Useful Variables for Templates

# Namespace variable
label_values(kube_pod_info, namespace)

# Pod variable (filtered by namespace)
label_values(kube_pod_info{namespace="$namespace"}, pod)

# Node variable
label_values(kube_node_info, node)

Alerting from Grafana

Grafana can also send alerts based on dashboard panels:

# Alert rule
- alert: HighErrorRate
  expr: |
    sum(rate(http_requests_total{status=~"5.."}[5m])) by (service)
    /
    sum(rate(http_requests_total[5m])) by (service) > 0.05
  for: 5m
  labels:
    severity: critical
  annotations:
    summary: "Error rate above 5% for {{ $labels.service }}"

However, for production alerting, it is generally recommended to use Prometheus Alertmanager rather than Grafana alerts, as Alertmanager provides better deduplication, grouping, and routing.

Why Interviewers Ask This

Effective monitoring dashboards are critical for operating production clusters. This question tests your ability to build actionable observability that enables quick incident response.

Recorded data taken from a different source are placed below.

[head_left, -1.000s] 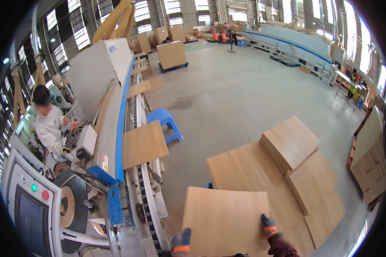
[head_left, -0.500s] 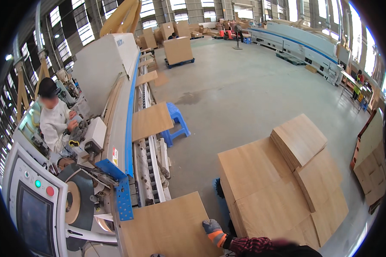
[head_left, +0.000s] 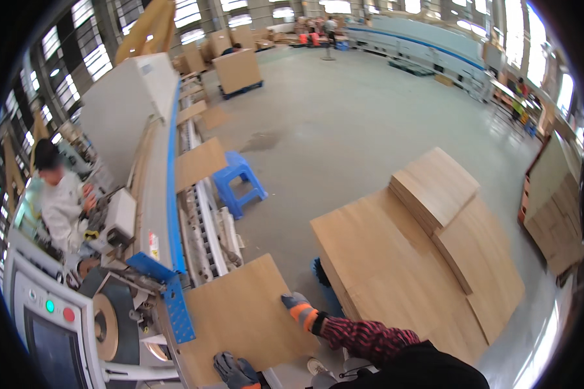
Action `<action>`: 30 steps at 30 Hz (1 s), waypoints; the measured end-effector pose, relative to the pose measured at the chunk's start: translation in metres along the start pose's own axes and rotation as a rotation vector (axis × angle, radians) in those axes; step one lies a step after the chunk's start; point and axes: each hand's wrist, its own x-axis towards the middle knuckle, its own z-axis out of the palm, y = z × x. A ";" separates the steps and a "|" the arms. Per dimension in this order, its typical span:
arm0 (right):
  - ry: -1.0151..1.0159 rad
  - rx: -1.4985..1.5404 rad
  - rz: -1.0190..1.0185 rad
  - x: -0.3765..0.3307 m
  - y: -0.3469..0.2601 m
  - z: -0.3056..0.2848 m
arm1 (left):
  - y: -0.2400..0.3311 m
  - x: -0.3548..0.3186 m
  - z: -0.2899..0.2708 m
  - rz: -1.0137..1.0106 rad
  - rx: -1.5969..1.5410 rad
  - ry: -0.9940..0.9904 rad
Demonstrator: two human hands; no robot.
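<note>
A flat wood-look panel (head_left: 240, 305) lies on the infeed of a long machine, its left edge beside a blue perforated bracket (head_left: 177, 310). My right hand (head_left: 296, 304), in a grey and orange glove, grips the panel's right edge; the thumb side is partly hidden. Near the panel's close edge, my left hand (head_left: 235, 371) rests gloved on the top face with its fingers stretched out. To the right stands a large stack of similar panels (head_left: 370, 253), with smaller piles on top.
A control console (head_left: 52, 324) with buttons and a screen stands at the lower left. Behind the machine (head_left: 126, 91), a co-worker (head_left: 61, 194) in white handles something small. A blue stool (head_left: 238, 183) supports another panel (head_left: 200, 163) farther along the rollers. More boards (head_left: 555, 220) lean at the right.
The panel has moved forward along the machine, with my right hand staying on its edge. My left hand has come fully into view on the panel. The view has shifted somewhat.
</note>
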 end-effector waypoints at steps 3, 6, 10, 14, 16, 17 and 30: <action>-0.089 -0.021 0.128 0.018 -0.032 0.017 | -0.072 -0.012 0.084 -0.101 -0.615 0.049; -0.059 -0.013 0.082 0.037 -0.006 0.026 | -0.035 0.008 0.050 0.030 -0.018 -0.019; -0.130 0.073 -0.140 0.070 -0.004 0.027 | -0.032 0.036 0.057 0.149 0.203 0.023; -0.103 0.412 -0.184 0.059 -0.028 0.018 | -0.089 0.065 0.101 0.356 0.584 0.052; 0.031 0.471 -0.151 0.048 -0.040 -0.018 | -0.040 0.093 0.075 0.215 0.222 0.198; 0.145 0.435 -0.162 0.047 -0.041 -0.042 | -0.009 0.111 0.054 0.144 0.040 0.267; 1.175 0.735 0.121 0.095 0.198 -0.523 | -0.027 0.255 0.107 0.072 -0.014 0.188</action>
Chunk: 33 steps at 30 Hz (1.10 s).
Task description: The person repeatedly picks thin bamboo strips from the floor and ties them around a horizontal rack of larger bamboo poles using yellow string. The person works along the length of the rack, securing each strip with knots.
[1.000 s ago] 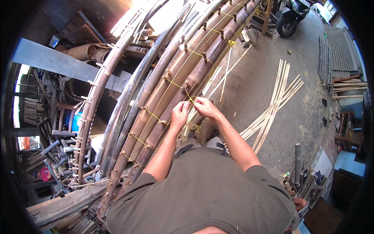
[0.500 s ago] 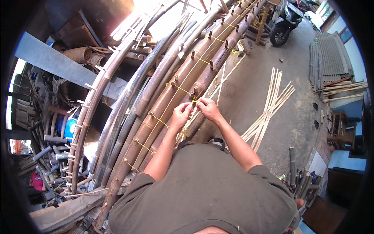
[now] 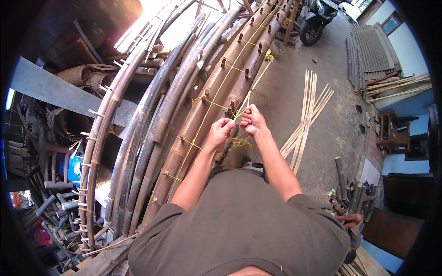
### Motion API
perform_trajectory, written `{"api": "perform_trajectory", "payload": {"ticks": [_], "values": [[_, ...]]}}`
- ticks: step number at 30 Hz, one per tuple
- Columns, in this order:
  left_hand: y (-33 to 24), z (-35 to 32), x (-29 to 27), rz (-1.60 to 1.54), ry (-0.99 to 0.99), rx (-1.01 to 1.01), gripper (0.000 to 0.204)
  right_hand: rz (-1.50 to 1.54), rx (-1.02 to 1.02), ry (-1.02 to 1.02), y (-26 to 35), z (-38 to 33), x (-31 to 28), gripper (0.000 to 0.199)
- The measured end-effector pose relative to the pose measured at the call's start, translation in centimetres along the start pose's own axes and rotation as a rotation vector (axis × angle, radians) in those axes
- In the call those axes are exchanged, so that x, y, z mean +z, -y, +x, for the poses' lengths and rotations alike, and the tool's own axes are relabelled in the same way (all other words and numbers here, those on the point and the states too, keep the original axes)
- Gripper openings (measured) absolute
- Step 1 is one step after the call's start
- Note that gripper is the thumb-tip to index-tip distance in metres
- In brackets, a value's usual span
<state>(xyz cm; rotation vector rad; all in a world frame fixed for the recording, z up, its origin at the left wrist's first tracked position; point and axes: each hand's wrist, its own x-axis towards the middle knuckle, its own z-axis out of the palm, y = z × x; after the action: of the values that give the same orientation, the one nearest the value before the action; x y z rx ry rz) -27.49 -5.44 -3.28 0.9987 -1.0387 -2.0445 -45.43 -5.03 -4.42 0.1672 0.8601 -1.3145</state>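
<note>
Two long brown bamboo poles lie side by side, the left one (image 3: 212, 94) and the right one (image 3: 240, 86), both set with short dark pegs. Thin yellow string runs between them and along the left pole. At the near part of the right pole, my left hand (image 3: 222, 132) pinches yellow string (image 3: 236, 116) between thumb and fingertips. My right hand (image 3: 253, 121), just to the right, is closed on the same string beside a peg. A loose tangle of yellow string (image 3: 241, 142) hangs below the hands. Exactly how the string loops at the peg is too small to tell.
Further bamboo poles (image 3: 159, 99) lie to the left, one curved frame bearing pale pegs (image 3: 103, 108). Split bamboo strips (image 3: 306, 117) lie crossed on the floor to the right. A motorbike (image 3: 317, 20) stands far off. Corrugated sheets (image 3: 375, 50) lean at the right wall.
My hands have drawn slightly apart, the right one turning into a more closed grip, with string stretched between them. The loose tangle below has come into sight. The whole view has shifted a little.
</note>
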Motion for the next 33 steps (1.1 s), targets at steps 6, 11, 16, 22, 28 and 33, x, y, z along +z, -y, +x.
{"api": "perform_trajectory", "payload": {"ticks": [6,11,16,22,28,33], "values": [[0.3,0.5,-0.4,0.002,-0.021,0.059,0.010,0.127,-0.244,-0.234,1.6,0.6,-1.6,0.031],[-0.1,-0.5,-2.3,-0.101,-0.028,0.029,0.013,0.139,-0.660,-0.328,11.3,-2.7,-8.9,0.017],[0.3,0.2,-2.1,-0.140,0.032,0.001,0.018,-0.289,-0.456,-0.113,5.3,-5.6,-3.3,0.009],[0.0,0.5,-1.3,-0.157,0.017,-0.004,0.017,-0.658,-0.319,0.046,-2.5,-5.2,-0.6,0.013],[1.1,1.1,-1.5,-0.123,0.034,0.019,0.014,-0.874,-0.434,0.093,-3.5,-5.0,0.7,0.014],[0.7,1.2,-1.1,0.036,0.026,0.067,0.013,-0.954,-0.533,0.042,-3.3,-3.9,0.3,0.018]]}}
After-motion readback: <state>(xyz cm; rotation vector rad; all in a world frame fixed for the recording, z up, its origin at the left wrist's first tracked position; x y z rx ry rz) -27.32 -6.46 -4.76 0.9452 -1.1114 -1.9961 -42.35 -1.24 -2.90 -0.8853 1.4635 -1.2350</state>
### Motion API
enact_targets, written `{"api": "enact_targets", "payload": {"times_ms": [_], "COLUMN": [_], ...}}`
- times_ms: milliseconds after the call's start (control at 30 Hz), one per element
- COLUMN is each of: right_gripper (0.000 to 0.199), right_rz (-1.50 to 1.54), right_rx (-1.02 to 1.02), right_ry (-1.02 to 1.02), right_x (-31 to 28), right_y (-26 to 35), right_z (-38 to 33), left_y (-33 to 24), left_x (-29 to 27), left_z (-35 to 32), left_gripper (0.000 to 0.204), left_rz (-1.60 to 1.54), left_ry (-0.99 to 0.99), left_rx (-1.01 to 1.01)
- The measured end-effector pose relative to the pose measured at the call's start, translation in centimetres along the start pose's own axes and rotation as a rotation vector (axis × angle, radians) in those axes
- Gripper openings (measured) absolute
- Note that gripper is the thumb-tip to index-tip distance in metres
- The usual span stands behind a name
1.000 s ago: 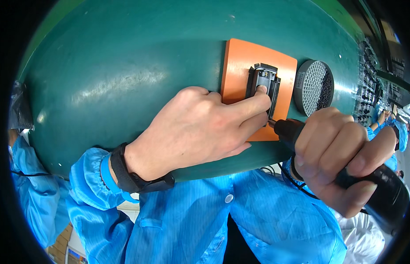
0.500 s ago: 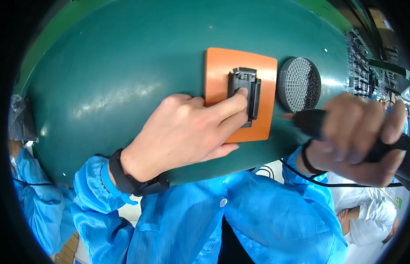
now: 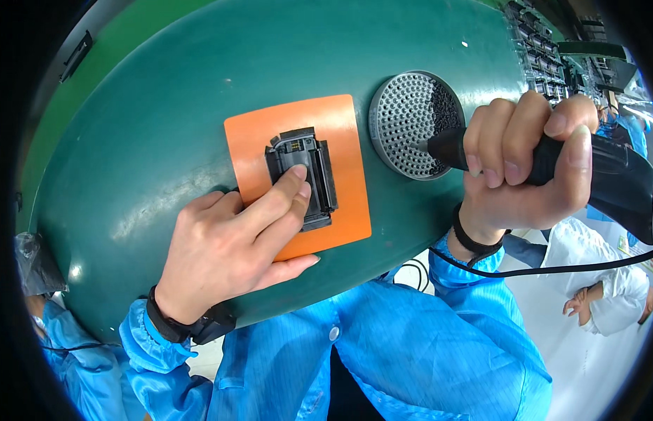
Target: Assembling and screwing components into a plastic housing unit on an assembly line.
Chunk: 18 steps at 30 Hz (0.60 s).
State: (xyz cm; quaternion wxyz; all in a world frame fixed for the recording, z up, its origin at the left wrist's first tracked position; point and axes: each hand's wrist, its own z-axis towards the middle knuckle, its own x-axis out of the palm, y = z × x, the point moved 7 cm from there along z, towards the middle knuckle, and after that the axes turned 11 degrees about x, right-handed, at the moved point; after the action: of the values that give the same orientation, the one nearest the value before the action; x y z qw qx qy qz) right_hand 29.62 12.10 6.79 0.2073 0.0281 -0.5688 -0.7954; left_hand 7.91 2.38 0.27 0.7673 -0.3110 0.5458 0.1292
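While the left hand [image 3: 225, 238] presses two close-set fingers on the black part [image 3: 321, 182] mid-frame, the right hand [image 3: 526, 158], wrapped around its driver [image 3: 614, 175], has swung to the tray [image 3: 402, 116], upper right of centre. That leaves the part tool-free.

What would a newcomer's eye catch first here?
Probably the orange plate on the green table, with the left hand touching the black assembly on it. Next, right of it, the round gray tray, small black pieces along its right side, and the black handheld tool in the right hand, its nose at the tray.
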Motion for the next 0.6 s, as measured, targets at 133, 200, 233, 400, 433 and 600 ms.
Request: {"api": "enact_targets", "payload": {"times_ms": [133, 200, 233, 400, 433, 600], "right_gripper": [0.029, 0.029, 0.029, 0.028, 0.028, 0.025], "right_rz": [0.009, -0.006, -0.022, -0.055, -0.074, -0.035], "right_rx": [0.014, 0.006, -0.005, -0.034, -0.04, -0.008], "right_ry": [0.023, 0.028, 0.036, 0.03, 0.017, 0.038], "right_x": [0.4, 0.3, 0.3, 0.5, 0.6, 2.0], "right_y": [0.2, 0.5, 0.7, 1.2, 1.3, 1.0], "right_z": [-0.4, -0.7, -0.8, -1.0, -1.0, -1.0], "left_y": [-0.1, -0.2, -0.3, -0.6, -0.6, -0.4], "left_x": [0.2, 0.2, 0.2, -0.1, -0.2, -0.6], "left_z": [-0.2, -0.1, -0.1, -0.2, -0.2, -0.5], "left_gripper": [0.062, 0.062, 0.062, 0.062, 0.062, 0.061], "left_rz": [0.007, 0.0, -0.001, 0.009, 0.012, -0.004], "left_ry": [-0.003, -0.006, -0.006, -0.027, -0.031, -0.05], "left_rx": [0.001, 0.015, 0.018, 0.023, 0.024, 0.025]}}
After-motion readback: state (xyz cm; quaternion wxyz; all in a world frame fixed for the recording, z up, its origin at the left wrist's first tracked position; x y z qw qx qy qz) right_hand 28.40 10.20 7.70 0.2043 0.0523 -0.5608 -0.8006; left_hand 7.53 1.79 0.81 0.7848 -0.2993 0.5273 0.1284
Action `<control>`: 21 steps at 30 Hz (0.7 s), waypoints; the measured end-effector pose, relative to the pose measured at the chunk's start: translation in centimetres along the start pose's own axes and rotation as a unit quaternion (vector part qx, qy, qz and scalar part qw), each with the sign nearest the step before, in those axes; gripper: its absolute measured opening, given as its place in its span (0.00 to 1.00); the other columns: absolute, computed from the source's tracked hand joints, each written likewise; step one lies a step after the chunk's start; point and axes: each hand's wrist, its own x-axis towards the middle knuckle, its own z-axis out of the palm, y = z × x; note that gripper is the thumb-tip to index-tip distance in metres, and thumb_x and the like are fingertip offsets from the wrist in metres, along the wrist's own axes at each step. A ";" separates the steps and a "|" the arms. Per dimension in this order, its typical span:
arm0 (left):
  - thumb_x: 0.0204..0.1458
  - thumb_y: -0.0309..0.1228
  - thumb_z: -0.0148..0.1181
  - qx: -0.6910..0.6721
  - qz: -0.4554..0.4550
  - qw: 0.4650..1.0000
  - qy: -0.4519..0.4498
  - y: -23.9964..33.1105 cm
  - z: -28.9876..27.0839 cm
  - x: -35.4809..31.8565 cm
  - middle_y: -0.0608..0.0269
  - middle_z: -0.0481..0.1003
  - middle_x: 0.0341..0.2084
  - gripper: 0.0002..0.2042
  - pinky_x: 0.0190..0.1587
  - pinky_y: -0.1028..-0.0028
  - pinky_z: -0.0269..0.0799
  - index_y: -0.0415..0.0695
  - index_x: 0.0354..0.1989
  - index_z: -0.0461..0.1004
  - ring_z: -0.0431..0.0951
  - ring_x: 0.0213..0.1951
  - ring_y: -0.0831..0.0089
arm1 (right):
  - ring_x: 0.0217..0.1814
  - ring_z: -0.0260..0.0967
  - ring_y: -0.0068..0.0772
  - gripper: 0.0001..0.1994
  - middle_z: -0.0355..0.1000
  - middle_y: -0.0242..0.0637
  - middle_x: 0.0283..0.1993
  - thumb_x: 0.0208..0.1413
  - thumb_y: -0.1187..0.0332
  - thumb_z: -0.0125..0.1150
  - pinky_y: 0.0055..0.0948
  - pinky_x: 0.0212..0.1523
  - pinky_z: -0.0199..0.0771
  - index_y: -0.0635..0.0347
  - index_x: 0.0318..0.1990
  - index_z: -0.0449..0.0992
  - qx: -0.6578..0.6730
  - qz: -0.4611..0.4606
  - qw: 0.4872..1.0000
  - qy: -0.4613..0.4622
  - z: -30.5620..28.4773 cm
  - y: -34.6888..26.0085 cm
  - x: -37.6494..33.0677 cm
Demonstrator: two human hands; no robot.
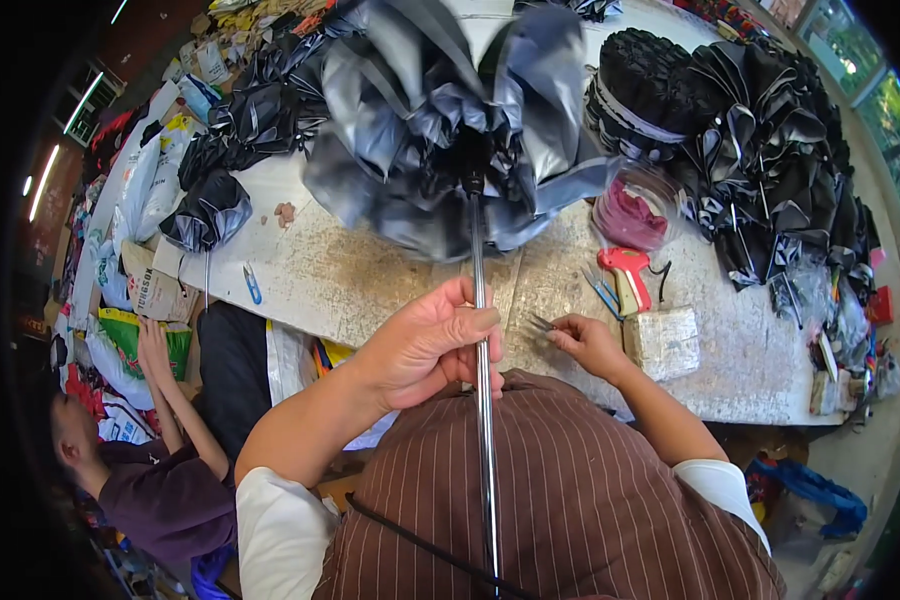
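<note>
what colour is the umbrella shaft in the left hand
The umbrella shaft is shiny silver, best seen in the head view.

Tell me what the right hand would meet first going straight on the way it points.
The metal shaft, near where the left hand grips it, lies first in line from the right hand and its pointed metal tool. Depth is unclear; the hand may pass beneath the shaft.

A person's left hand (435,345) grips the metal shaft (478,245) of a silver-and-black umbrella (400,130) over a worn table (340,285); the right hand (592,346) holds a small pointed tool (542,323).
</note>
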 end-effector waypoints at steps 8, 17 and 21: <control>0.59 0.35 0.48 -0.096 -0.043 0.992 0.063 -4.8 -5.5 0.7 0.57 0.74 0.28 0.10 0.35 0.63 0.77 0.42 0.43 0.64 0.78 0.28 0.63 | 0.23 0.60 0.18 0.12 0.70 0.30 0.26 0.56 0.64 0.57 0.16 0.26 0.60 0.65 0.37 0.76 0.131 0.063 0.988 0.049 -0.5 -1.0 0.3; 0.62 0.39 0.40 -0.093 -0.032 0.994 0.040 -6.2 -7.5 -0.2 0.51 0.75 0.34 0.16 0.41 0.58 0.76 0.40 0.47 0.66 0.79 0.30 0.62 | 0.21 0.64 0.26 0.14 0.71 0.36 0.23 0.54 0.61 0.58 0.22 0.24 0.64 0.66 0.36 0.75 -0.070 -0.008 0.992 0.105 -0.8 -4.4 2.8; 0.62 0.38 0.41 -0.094 -0.030 0.994 0.043 -6.9 -7.9 -0.2 0.51 0.75 0.34 0.15 0.41 0.58 0.76 0.40 0.47 0.66 0.79 0.31 0.61 | 0.23 0.69 0.39 0.17 0.73 0.43 0.23 0.52 0.58 0.59 0.32 0.25 0.67 0.67 0.34 0.74 -0.368 -0.108 0.917 0.110 0.0 -6.5 4.5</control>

Common Follow-Up Questions

What are the most important Kubernetes metrics to dashboard?
Node CPU/memory utilization, Pod restart counts, container resource usage vs. limits, API server latency, etcd health, and application-specific metrics like request rate and error rate.
How do you provision dashboards as code?
Use Grafana's provisioning system with ConfigMaps or the Grafana Operator. Store dashboard JSON in Git and deploy via Helm or Kustomize.
What is the difference between Grafana dashboards and Grafana alerts?
Dashboards provide visual exploration. Alerts trigger notifications based on query thresholds. Both use PromQL but serve different purposes — dashboards for investigation, alerts for detection.

Key Takeaways

  • Start with community dashboards (IDs 315, 1860, 13770) and customize them for your needs.
  • Provision dashboards as code using ConfigMaps and the Grafana sidecar for GitOps workflows.
  • Focus dashboards on the four golden signals: latency, traffic, errors, and saturation.